(Data excerpts)
== Segment start ==
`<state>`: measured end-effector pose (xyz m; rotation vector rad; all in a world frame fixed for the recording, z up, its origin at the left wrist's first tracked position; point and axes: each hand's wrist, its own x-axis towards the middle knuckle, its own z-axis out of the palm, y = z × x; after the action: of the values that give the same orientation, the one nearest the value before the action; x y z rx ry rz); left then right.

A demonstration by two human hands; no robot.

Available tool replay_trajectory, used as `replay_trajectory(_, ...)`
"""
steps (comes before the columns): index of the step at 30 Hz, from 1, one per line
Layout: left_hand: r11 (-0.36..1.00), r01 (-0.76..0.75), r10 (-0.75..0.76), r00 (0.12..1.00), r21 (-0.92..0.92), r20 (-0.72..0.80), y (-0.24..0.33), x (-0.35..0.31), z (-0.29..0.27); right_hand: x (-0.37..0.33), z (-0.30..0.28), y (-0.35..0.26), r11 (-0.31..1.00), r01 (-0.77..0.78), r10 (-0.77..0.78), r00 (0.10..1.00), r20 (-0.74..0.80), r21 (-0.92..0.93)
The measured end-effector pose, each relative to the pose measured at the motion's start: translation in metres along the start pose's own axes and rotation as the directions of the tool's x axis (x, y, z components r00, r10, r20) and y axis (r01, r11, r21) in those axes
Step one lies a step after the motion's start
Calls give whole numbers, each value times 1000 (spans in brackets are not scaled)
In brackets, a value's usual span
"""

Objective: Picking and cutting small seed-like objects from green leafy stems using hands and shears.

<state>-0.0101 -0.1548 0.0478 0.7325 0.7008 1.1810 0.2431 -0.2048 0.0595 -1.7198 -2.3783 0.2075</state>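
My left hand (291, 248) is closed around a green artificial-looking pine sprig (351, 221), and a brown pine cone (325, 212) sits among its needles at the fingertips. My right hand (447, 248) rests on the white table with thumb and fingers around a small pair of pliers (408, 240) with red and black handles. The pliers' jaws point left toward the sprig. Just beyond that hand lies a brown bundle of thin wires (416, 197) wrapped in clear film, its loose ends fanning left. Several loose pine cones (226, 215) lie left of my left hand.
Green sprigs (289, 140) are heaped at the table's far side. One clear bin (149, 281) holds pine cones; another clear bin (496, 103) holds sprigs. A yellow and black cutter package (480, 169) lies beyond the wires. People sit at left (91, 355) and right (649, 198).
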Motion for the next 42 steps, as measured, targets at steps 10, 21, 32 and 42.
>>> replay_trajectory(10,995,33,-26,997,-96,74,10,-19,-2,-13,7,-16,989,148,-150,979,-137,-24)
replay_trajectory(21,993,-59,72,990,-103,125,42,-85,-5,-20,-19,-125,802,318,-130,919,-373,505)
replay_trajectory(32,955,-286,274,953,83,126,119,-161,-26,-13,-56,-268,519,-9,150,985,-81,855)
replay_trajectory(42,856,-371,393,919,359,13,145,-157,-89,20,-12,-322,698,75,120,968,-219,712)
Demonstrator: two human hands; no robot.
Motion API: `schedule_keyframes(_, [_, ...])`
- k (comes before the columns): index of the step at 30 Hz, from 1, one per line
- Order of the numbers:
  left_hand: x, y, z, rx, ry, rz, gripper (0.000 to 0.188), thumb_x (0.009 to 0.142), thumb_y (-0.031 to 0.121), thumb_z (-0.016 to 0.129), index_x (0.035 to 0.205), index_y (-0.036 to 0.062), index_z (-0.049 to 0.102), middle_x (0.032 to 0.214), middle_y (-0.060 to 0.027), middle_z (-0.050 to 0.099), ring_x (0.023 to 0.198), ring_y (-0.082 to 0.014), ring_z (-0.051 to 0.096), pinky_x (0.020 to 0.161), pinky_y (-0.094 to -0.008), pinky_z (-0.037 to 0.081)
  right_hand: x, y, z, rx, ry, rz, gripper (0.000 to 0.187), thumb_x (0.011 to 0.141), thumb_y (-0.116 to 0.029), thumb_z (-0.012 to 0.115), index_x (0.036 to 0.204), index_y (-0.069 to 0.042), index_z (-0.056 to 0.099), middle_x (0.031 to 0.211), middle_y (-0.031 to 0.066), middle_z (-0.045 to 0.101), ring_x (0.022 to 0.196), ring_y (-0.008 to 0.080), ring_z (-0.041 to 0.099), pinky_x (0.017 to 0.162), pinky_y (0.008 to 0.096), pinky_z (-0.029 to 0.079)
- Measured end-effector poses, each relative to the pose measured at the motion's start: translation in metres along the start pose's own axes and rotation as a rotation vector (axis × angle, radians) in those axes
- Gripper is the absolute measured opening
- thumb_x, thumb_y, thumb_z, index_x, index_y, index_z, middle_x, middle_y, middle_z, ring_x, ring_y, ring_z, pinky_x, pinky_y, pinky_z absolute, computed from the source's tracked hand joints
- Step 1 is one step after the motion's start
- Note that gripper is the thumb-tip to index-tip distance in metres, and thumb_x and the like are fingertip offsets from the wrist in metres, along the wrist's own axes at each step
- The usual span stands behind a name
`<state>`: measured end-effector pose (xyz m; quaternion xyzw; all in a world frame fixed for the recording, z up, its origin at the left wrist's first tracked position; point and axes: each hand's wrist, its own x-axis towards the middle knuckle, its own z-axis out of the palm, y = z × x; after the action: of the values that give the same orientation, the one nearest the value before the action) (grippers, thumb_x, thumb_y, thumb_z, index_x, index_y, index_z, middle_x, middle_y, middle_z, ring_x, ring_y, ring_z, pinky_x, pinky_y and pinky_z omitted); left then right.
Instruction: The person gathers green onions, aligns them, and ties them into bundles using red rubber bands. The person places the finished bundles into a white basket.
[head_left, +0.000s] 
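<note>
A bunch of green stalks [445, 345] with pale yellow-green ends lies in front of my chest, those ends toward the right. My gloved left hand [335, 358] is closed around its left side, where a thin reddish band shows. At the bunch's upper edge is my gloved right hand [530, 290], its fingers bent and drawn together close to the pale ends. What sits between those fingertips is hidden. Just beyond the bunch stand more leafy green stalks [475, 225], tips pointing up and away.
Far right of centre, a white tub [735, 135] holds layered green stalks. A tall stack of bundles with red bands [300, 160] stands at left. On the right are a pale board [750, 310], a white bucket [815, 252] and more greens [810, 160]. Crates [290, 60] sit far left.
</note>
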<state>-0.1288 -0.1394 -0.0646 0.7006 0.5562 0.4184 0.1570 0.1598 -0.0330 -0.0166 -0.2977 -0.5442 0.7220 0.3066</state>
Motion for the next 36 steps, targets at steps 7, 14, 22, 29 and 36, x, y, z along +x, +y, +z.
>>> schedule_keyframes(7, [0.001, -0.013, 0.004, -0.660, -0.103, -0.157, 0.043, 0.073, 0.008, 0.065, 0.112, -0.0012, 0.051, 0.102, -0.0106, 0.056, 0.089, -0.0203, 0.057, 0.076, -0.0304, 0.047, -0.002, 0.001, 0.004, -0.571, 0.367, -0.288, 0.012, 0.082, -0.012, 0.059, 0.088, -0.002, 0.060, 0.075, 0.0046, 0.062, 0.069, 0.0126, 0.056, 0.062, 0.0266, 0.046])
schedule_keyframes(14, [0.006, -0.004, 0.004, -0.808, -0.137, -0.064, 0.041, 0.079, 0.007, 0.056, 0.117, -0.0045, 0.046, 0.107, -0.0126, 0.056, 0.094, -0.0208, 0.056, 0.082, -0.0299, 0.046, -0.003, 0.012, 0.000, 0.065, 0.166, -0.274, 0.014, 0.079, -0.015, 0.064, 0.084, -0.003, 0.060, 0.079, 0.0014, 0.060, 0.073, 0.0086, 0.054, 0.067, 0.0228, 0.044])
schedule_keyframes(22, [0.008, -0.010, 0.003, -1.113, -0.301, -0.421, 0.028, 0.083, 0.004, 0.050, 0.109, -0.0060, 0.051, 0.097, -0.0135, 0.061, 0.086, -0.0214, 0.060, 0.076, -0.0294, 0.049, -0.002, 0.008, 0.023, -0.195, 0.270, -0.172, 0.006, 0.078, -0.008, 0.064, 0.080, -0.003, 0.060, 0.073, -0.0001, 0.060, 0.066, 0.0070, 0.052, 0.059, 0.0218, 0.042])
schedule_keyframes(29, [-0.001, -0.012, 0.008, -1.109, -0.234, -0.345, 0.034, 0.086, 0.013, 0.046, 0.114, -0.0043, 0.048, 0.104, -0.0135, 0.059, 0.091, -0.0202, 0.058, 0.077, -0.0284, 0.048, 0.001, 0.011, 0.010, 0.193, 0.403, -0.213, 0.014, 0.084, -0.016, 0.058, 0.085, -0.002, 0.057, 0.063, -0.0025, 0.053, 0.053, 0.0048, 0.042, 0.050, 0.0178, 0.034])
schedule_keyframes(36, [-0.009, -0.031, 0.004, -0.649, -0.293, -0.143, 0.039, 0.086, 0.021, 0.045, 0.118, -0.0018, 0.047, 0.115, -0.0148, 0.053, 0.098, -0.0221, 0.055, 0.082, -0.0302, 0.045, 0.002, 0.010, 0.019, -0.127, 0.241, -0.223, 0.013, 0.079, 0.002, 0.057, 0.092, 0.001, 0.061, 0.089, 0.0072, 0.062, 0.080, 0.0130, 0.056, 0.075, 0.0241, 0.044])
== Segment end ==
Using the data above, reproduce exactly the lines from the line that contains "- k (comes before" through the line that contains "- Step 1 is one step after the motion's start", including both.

- _WRITTEN SOLUTION_:
- k (comes before the columns): index of the step at 30 Hz, from 1, one per line
- Order of the numbers:
  left_hand: x, y, z, rx, ry, rz, gripper (0.000 to 0.188), thumb_x (0.009 to 0.142), thumb_y (-0.031 to 0.121), thumb_z (-0.016 to 0.129), index_x (0.035 to 0.205), index_y (-0.036 to 0.062), index_z (-0.049 to 0.102), middle_x (0.032 to 0.214), middle_y (-0.060 to 0.027), middle_z (-0.050 to 0.099), ring_x (0.023 to 0.198), ring_y (-0.082 to 0.014), ring_z (-0.051 to 0.096), pinky_x (0.020 to 0.161), pinky_y (-0.094 to -0.008), pinky_z (-0.037 to 0.081)
  right_hand: x, y, z, rx, ry, rz, gripper (0.000 to 0.187), thumb_x (0.011 to 0.141), thumb_y (-0.116 to 0.029), thumb_z (-0.012 to 0.115), index_x (0.036 to 0.204), index_y (-0.069 to 0.042), index_z (-0.056 to 0.099), middle_x (0.031 to 0.211), middle_y (-0.031 to 0.066), middle_z (-0.045 to 0.101), ring_x (0.022 to 0.196), ring_y (-0.008 to 0.080), ring_z (-0.041 to 0.099), pinky_x (0.017 to 0.162), pinky_y (0.008 to 0.096), pinky_z (-0.029 to 0.079)
- Measured end-effector poses, each relative to the pose measured at the motion's start: translation in metres along the start pose's own axes and rotation as a rotation vector (axis × angle, radians) in those axes
- Gripper is the absolute measured opening
- thumb_x, thumb_y, thumb_z, index_x, index_y, index_z, middle_x, middle_y, middle_z, ring_x, ring_y, ring_z, pinky_x, pinky_y, pinky_z absolute, computed from the source's tracked hand joints
- Step 1 is one step after the motion's start

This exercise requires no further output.